What India can gather from the above examples

It is evident that a policy environment that supports the sale and usage as well as conversion to auto LPG accompanied by a low tax regime has significantly helped scale up the consumption of the environmentally amenable fuel in several countries. India has in recent years laid out a major policy thrust on moving its road transport sector away from petrol and diesel towards Electric Vehicles. This long-term thrust however is missing out on the readily deployable auto LPG which can clean up the environment in the short and medium term. Given the fact that existing conventional vehicles can easily be converted to run on autogas and bring immediate benefits, we need supportive policies to utilize it in a better way.

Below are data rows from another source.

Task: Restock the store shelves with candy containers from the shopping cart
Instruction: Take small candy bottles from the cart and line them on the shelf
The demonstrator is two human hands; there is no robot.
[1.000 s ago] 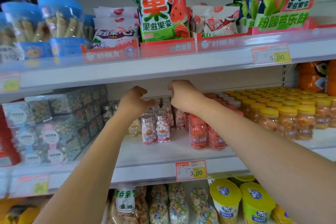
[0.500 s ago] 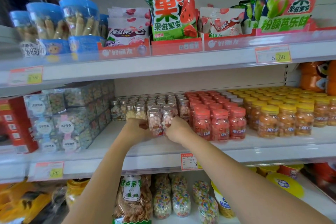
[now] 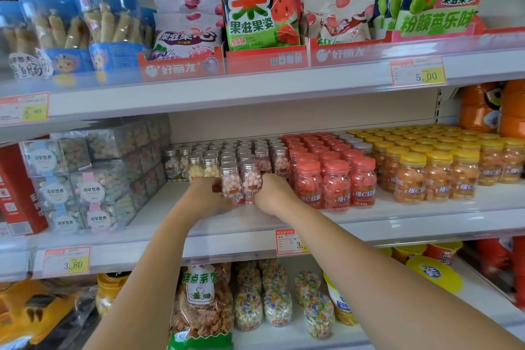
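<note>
Left hand [image 3: 208,197]: fingers curled round the base of a clear silver-capped bottle of pink-and-white candy [image 3: 230,179]
Right hand [image 3: 272,193]: gripping the twin bottle [image 3: 251,177] just beside it
Bottles: upright, touching, at frame centre on the white middle shelf [image 3: 397,219], in front of matching rows
Right of them: red-lidded clear jars of red candy [image 3: 336,185]

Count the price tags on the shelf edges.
4 price tags. Upper shelf edge: one far left, one right. Middle shelf edge: one left, one centre, partly covered. More may be hidden.
</note>
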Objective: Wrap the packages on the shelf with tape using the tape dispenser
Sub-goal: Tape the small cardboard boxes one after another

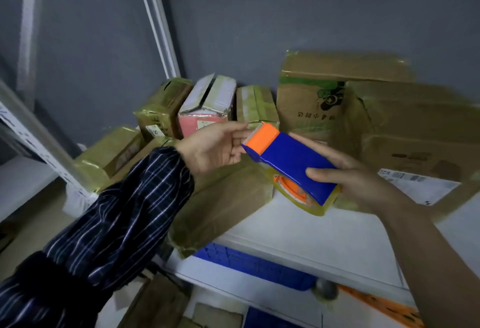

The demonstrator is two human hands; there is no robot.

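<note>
On the white shelf (324, 244) before me, the packages (405, 125) crowd the back wall, the biggest cartons to the right and smaller taped boxes to the left. A flat brown package (223, 203) lies nearest me, and its lower corner seems to hang past the shelf's front edge. If I press tape down hard on that end, I judge it could tip or slide off.

Above it, my right hand (355, 174) grips the blue body of the tape dispenser (293, 161), thumb on top and fingers wrapped underneath. The yellowish tape roll (296, 195) hangs below my grip. A sharp pull against the roll could twist the dispenser in my palm, since I hold it near the back only.

My left hand (213, 146) reaches for the orange front end, thumb and fingertips right at the toothed blade (255, 130). Whether I have the tape end pinched I cannot tell, as the tape itself does not show. That is the main worry: drawing my fingers across those teeth would nick them, and a lost end would snap back onto the roll.
</note>
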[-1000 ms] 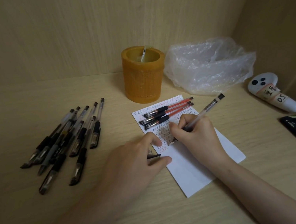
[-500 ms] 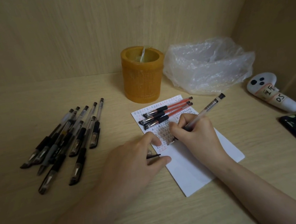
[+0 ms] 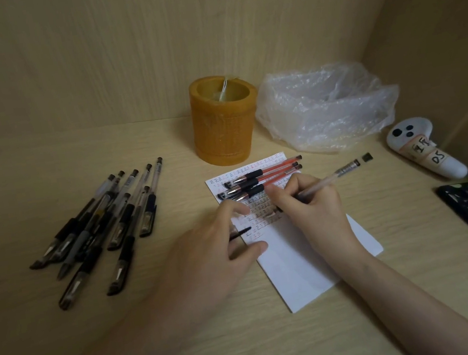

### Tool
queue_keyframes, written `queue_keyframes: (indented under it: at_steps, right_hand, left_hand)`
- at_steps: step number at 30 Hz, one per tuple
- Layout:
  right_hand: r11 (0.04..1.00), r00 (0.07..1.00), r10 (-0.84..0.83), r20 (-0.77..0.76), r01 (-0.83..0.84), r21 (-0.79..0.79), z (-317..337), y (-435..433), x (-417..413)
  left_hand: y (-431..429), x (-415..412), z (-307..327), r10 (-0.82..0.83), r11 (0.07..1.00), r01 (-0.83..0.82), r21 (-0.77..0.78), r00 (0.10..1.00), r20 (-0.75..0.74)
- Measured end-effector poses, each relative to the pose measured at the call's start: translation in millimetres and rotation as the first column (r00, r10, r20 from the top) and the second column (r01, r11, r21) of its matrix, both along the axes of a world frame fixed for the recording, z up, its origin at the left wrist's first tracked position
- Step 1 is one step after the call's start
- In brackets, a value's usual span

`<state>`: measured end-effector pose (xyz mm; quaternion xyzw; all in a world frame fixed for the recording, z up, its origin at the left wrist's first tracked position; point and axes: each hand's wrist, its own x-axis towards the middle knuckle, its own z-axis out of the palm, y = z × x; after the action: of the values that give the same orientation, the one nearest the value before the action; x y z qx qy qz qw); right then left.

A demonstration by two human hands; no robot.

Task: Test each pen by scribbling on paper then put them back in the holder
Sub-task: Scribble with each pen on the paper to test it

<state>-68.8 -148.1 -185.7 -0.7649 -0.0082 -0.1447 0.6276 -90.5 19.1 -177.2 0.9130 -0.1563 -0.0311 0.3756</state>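
While the right hand holds a clear pen, grip closed round the barrel, tip down on the paper, the left hand pinches a black cap at the sheet's left edge. Three red pens lie across the paper's top; black pens are heaped left on the desk; the orange holder stands behind.

At right of the frame, the white controller-shaped object carries a handwritten label "DS". Marks on the white paper sheet are illegible.
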Motion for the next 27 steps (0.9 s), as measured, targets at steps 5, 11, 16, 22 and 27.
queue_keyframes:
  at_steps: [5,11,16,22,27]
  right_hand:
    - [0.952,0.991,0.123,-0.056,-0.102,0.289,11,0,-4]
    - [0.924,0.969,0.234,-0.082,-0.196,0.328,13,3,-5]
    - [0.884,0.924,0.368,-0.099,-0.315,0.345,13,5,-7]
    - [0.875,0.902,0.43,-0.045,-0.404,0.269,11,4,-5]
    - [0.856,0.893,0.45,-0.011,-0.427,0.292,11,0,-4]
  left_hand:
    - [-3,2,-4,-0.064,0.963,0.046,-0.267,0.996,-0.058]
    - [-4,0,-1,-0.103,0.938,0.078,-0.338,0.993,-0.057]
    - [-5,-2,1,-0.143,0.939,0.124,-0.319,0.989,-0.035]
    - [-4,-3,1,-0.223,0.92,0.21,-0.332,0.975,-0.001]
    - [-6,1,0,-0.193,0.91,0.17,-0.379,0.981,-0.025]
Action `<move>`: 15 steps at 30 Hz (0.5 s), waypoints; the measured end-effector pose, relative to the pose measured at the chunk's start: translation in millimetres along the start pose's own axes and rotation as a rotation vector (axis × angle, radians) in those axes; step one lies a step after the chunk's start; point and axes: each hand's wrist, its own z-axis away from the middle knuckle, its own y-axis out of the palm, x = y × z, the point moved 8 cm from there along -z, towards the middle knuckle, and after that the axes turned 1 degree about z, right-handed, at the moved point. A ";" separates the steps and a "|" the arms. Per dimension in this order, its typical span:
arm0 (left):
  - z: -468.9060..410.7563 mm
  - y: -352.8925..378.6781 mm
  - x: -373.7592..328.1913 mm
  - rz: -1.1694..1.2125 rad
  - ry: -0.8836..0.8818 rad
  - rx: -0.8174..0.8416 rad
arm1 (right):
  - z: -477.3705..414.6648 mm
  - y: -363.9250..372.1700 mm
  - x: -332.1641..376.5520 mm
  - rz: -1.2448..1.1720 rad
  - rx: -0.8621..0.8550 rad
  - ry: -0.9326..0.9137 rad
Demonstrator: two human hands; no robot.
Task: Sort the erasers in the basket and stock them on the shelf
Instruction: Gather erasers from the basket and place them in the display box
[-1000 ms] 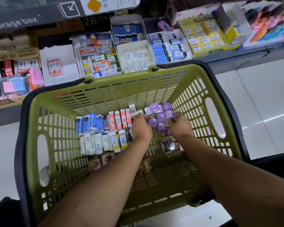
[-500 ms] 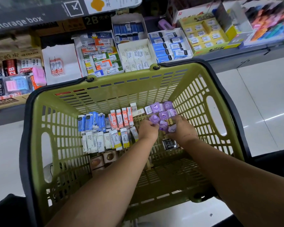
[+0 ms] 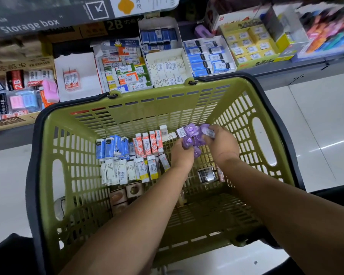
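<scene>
Our arms reach into the green basket. Our left hand and right hand, close together, both curl round a clump of purple erasers toward its 1 o'clock corner. At their 9 o'clock lie orange erasers, blue erasers and white erasers. Beyond, at 12 o'clock, the shelf carries boxed stock

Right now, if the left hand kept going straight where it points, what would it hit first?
The purple erasers, which the left hand already holds; past them probably the green basket's far wall, though depth is hard to judge.
</scene>
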 end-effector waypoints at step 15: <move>-2.2 -1.4 -4.8 -0.077 -0.043 0.169 | 20.5 -9.4 9.5 0.260 0.245 -0.199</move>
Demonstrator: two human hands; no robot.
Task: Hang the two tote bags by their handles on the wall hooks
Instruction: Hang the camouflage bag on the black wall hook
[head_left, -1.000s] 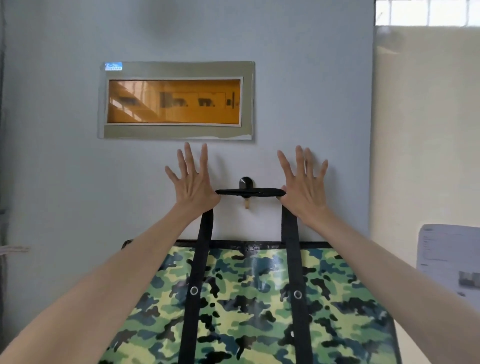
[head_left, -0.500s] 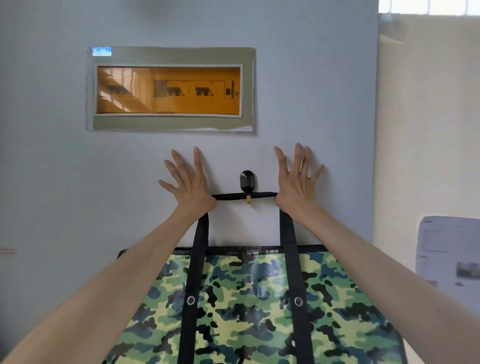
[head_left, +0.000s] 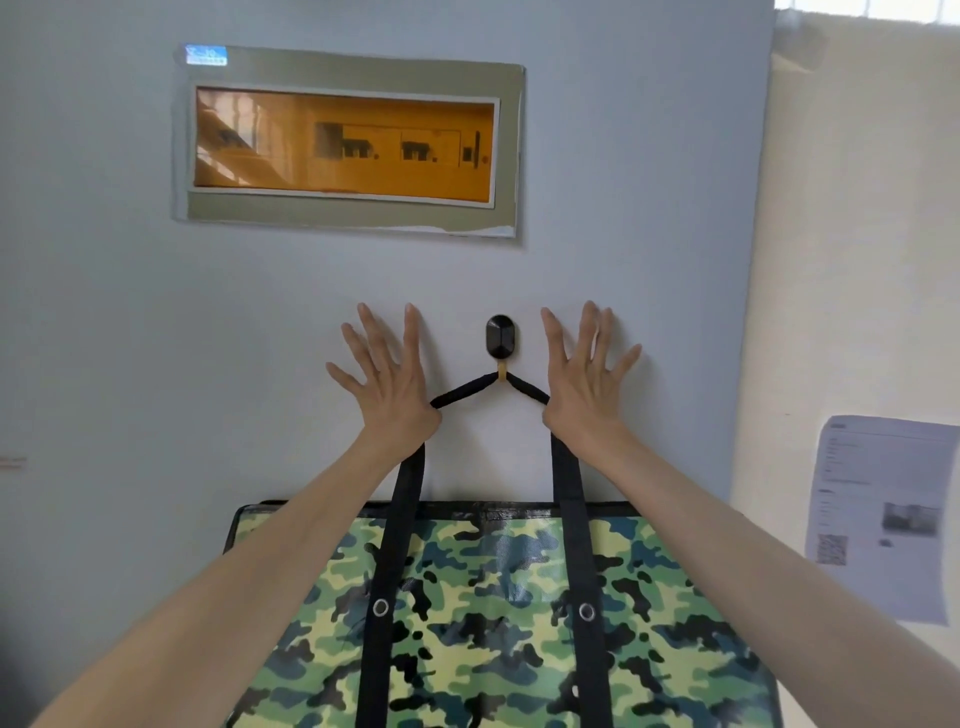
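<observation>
A camouflage tote bag (head_left: 498, 623) with black straps hangs flat against the pale blue wall. Its black handle (head_left: 462, 389) is looped over the small peg of a black wall hook (head_left: 500, 336) and drops from it in an inverted V. My left hand (head_left: 389, 379) is left of the hook and my right hand (head_left: 584, 379) is right of it, both with fingers spread against the wall. The handle bends round the thumb side of each hand, and the thumbs are hidden behind it. Only one bag is in view.
A framed panel with an orange window (head_left: 345, 143) is set in the wall above the hook. The blue wall ends at a corner on the right, where a cream wall carries a printed paper notice (head_left: 883, 514).
The handle, held taut and level in front of the hook before, now sits on the peg and sags into a V. Both hands have moved down a little.
</observation>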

Unfortunately, Indian policies – as yet, have not been very amenable to the auto LPG sector. The government must consider reducing the prohibitive GST rate of 28% on auto LPG conversion kits, and lowering the GST on auto LPG to 5%, which currently stands at 18%. If backed by effective policy interventions, auto LPG can act as a “bridging fuel” in the transition to a zero-emission energy system that is likely to last decades. Also, an immediate reform is required in the existing Type approval rules for retrofitment kits. The existing Type approval norms require companies to renew prohibitively costly Type approvals every three years. These rules which are in a complete variance of international norms are having an enormously detrimental effect on the retrofitment market.